Mein Gott ist das alles lange vorbei. Es war Anfang der 2000er Jahre, als der Markt schlagartig von deutschsprachigen Bands überflutet wurde. Viele haben es nicht geschafft (u.a. Wir sind Helden), andere sind verschwunden (u.a. Silbermond), aber Juli, die Band um Sängerin Eva Briegel, sagt 2023 mit dem Album „Der Sommer ist vorbei“ überraschend „Hallo“. Entsprechend dem Albumtitel ist es die Melancholie der 15 Songs, die im Fokus steht. Garniert wird sie mit poppigen Songs, die leider recht ersetzbar klingen, teils emotionsentkernt wabern und bestenfalls Allerweltsbetroffenheit transportieren.

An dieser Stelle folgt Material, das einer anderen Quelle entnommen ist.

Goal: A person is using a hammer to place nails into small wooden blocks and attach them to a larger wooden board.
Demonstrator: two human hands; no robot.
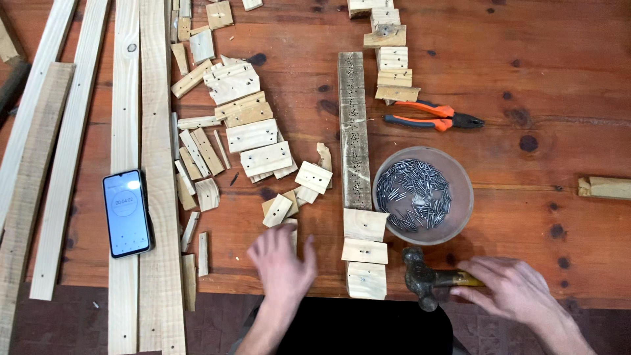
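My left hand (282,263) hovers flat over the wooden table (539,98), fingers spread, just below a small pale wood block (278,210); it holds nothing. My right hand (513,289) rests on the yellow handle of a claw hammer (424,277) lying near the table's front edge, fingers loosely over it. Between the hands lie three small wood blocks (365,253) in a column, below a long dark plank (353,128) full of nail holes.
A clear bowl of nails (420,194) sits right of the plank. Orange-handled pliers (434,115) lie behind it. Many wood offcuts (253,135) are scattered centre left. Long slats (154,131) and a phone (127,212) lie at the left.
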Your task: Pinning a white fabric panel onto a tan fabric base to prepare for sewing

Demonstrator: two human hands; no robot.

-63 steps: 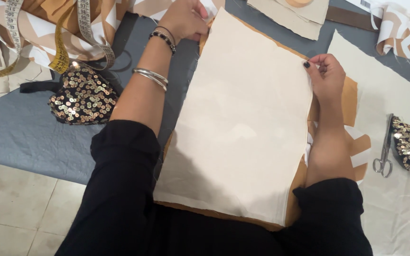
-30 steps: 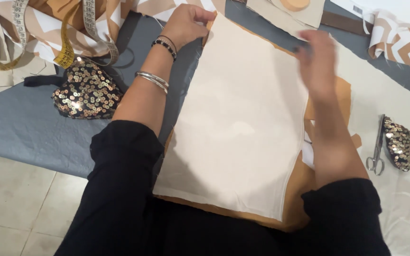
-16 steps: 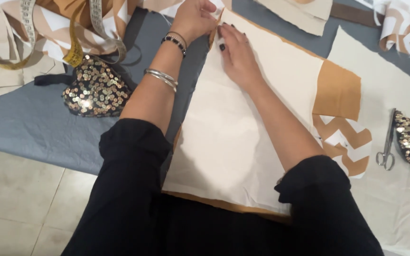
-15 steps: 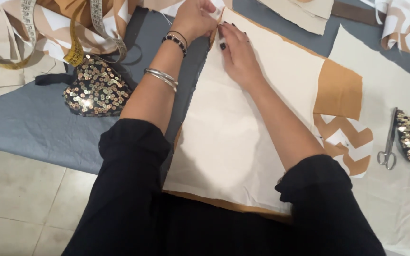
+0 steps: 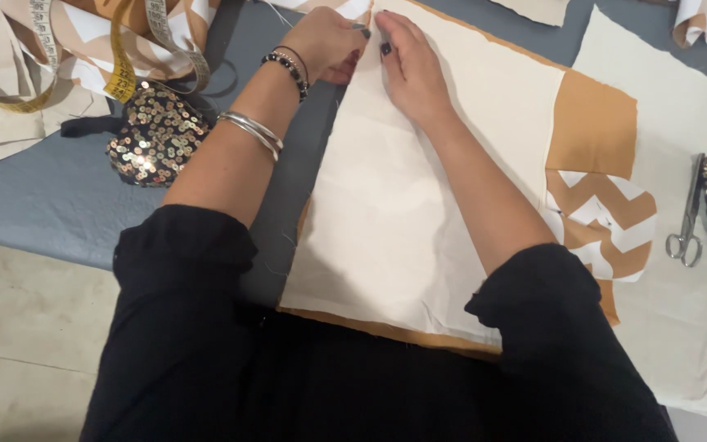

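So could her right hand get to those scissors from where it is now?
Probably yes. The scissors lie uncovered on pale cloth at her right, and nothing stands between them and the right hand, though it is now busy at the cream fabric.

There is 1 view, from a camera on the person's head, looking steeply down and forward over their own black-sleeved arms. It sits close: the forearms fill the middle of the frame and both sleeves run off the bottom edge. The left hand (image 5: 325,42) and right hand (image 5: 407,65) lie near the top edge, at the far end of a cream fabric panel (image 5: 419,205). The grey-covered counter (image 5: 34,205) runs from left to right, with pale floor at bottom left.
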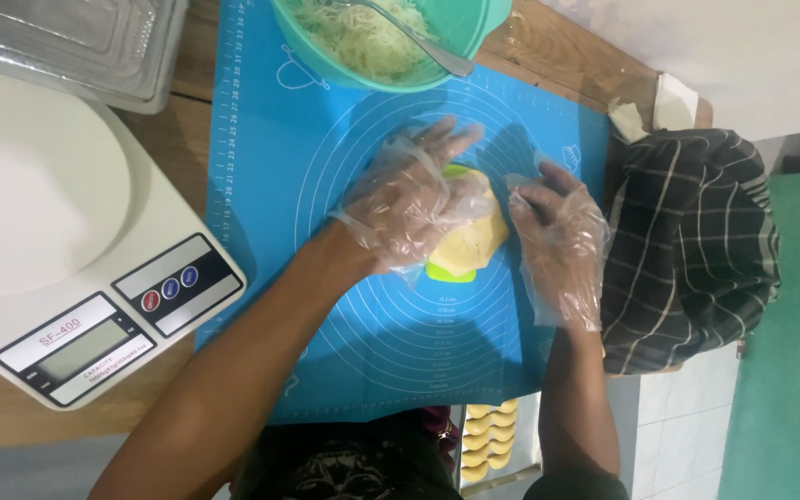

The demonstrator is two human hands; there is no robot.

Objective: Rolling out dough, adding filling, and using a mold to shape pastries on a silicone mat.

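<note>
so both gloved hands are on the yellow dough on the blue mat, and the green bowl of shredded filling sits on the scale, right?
Not quite. The green bowl sits on the blue mat, not on the scale, whose platform is bare. The head view shows it. The left hand and right hand are on the yellow dough.

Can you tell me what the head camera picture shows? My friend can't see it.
Two gloved hands, left hand and right hand, press yellow dough on a blue mat. A green bowl and white scale sit nearby.
</note>
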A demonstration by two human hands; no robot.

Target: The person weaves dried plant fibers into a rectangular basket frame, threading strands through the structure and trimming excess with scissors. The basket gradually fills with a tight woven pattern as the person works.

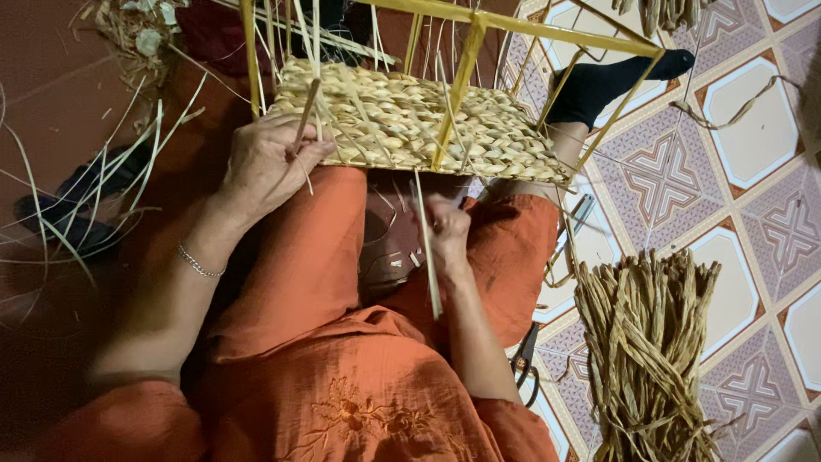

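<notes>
A half-woven straw basket (402, 120) on a yellow wire frame (547, 34) rests across my knees, which are covered in orange cloth. My left hand (269, 162) grips the near left edge of the weave and pinches an upright straw strand (306, 111) there. My right hand (446, 231) is just below the basket's near edge, closed around a long pale straw strand (428, 257) that runs down past my wrist. A thin silver bracelet (198, 263) sits on my left wrist.
A thick bundle of dried straw (646, 351) lies on the patterned tile floor at the right. Black-handled scissors (526, 364) lie beside my right thigh. Loose straw strands (103, 197) fan over the dark floor at the left. My black-socked foot (611, 81) sticks out beyond the basket.
</notes>
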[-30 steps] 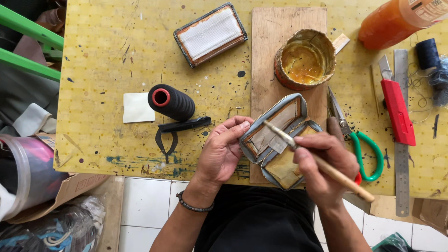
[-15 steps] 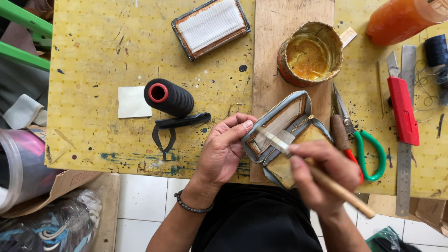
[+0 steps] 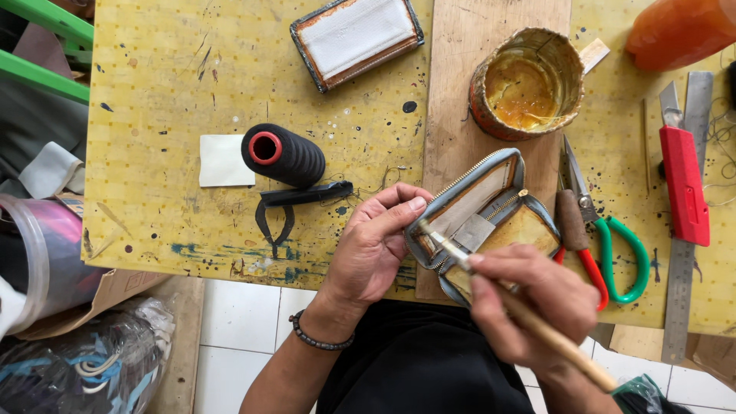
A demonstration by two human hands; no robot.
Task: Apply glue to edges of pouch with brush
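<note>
The left hand (image 3: 376, 249) holds the open zip pouch (image 3: 483, 218) at its edge, fingers pinched on it. The right hand (image 3: 537, 303) has its fingers tight around a brush (image 3: 510, 303), whose tip touches the pouch. The pouch sits on a wooden board (image 3: 475, 77) on the yellow counter (image 3: 153, 92). A glue tin (image 3: 525, 84) is at 12 o'clock from the pouch, and scissors (image 3: 606, 238) are at 3 o'clock.

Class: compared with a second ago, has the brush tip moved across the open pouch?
Yes. The brush tip has slid toward the pouch edge by the left hand.
</note>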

Das ist extrem glatt und digital produziert, es gibt wenig Staub, Schleifpapier oder Hornhautfeilen, an denen man sich reiben könnte. Mitunter kommt das eine oder andere Reimwort oft recht pampig und plump um die Ecke. Dennoch ist es insgesamt vielleicht doch eine Platte, die meinetwegen die heutigen Mittdreißiger gerne hören können. „Fette wilde Jahre“, der Song, der noch am ehesten zarte Emotions-Pflänzchen sprießen lässt, passt dabei wie die Faust aufs Auge (Universal).

Mando Diao lassen es mit „Bob­likov’s Magical World“ krachen. Kurzer Exkurs, denn das Album hat ein Konzept. Der Protagonist befeh­ligt eine Gruppe von Agenten, die über die ganze Welt verstreut sind und die von Boblikov Anweisungen erhalten, um böse Taten auszuführen. Nun, ein bisschen hilft das Hintergrundwissen schon, das Album musikalisch einzuordnen. Schließlich befinden wir uns mit „Boblikov’s Magical World“ in einer Comic-Parallelwelt. Aber egal. Mando Diao geben alles. Abermals sind es diese hibbeligen nervösen Grundanstriche der Songs, die beim Hören entzückendes Chaos anrichten. Und schließlich, unverhofft, mündet das alles in einen Hammer-Refrain, der dafür verantwortlich ist, dass der Gesamtsong aufgeht und Sinn ergibt. Muss man können. Mando Diao können es (Playground Music / Cargo).

24 Jahre liegt das letzte Album von Everything But the Girl zurück. Wir erinnern uns. Nun ja, nicht mehr, ehrlich gesagt. Aber gut, das Ehepaar Ben Watt und Tracey Thorn, die Köpfe von Everything But the Girl waren nicht unbeschäftigt: Sieben Soloalben, drei Kinder, fünf Memoiren und drei Plattenfirmen kamen dazwischen. Also hinein ins Vergnügen mit „Fuse“. Wir hören Musik. Aller Richtungen, grenzenlos. Nichts drängt, schiebt oder wirkt hektisch. Wahrscheinlich gab es nie einen unaufdringlicheren Soundtrack, um an verregneten Sommerabenden ungeniert mit Freunden den Weinvorrat zu leeren. „Fuse“ ist auf jeden Fall komplett anders (Virgin Music Las, Universal Music).